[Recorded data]
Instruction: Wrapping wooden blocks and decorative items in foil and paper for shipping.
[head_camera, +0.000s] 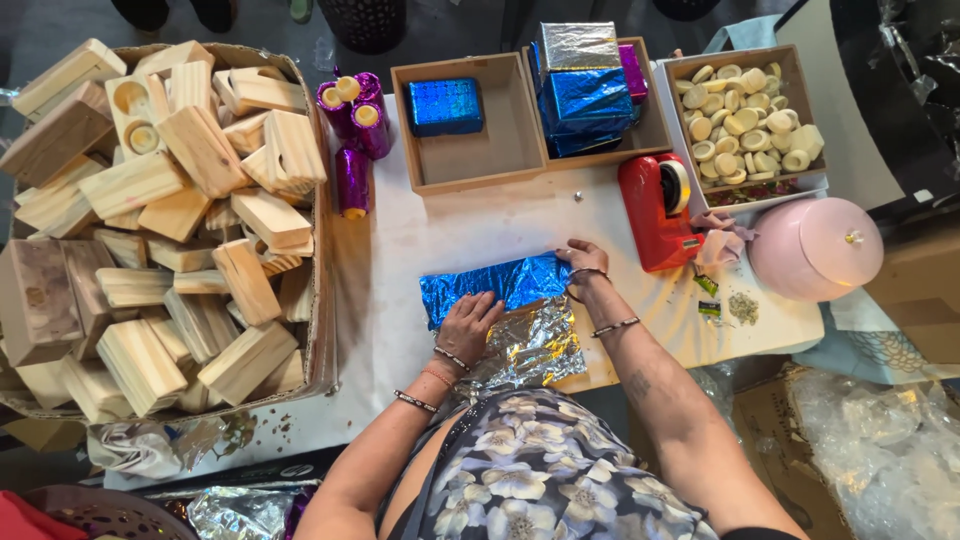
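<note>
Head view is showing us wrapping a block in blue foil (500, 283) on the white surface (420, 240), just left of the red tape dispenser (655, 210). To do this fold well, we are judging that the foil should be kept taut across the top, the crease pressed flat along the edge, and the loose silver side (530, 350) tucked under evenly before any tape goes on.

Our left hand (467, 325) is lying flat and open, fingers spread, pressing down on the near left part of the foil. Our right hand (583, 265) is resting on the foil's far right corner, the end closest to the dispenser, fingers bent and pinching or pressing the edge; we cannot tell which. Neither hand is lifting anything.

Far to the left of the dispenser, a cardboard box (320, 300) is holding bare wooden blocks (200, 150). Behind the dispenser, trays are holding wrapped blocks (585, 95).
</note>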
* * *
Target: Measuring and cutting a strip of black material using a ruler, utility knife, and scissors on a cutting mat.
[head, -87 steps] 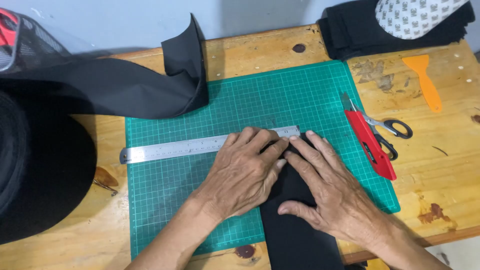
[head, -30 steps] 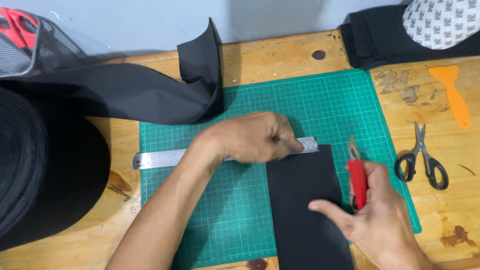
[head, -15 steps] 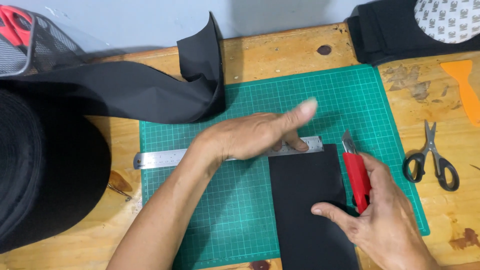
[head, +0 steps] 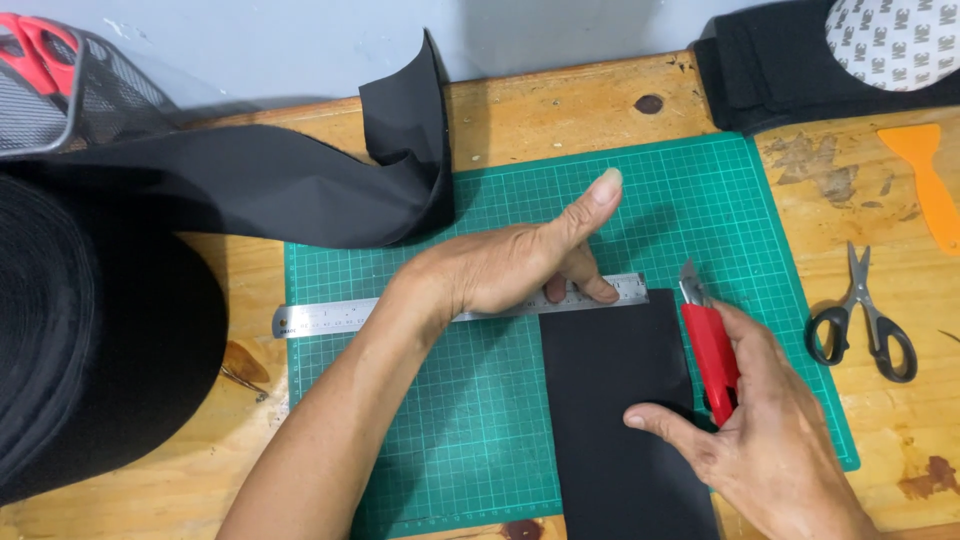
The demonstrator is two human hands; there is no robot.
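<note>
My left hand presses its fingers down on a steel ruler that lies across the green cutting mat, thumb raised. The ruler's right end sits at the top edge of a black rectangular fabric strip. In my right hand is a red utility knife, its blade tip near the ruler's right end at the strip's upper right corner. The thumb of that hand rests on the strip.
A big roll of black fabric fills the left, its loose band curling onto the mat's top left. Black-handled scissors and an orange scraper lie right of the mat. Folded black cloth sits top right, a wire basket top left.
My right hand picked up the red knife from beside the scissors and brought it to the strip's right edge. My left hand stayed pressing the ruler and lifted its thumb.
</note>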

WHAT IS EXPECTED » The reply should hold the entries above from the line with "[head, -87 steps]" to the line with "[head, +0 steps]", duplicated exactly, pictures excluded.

ANSWER AREA »
[head, -87 steps] 
[head, -30 steps] 
[head, -15 steps] 
[head, +0 steps] 

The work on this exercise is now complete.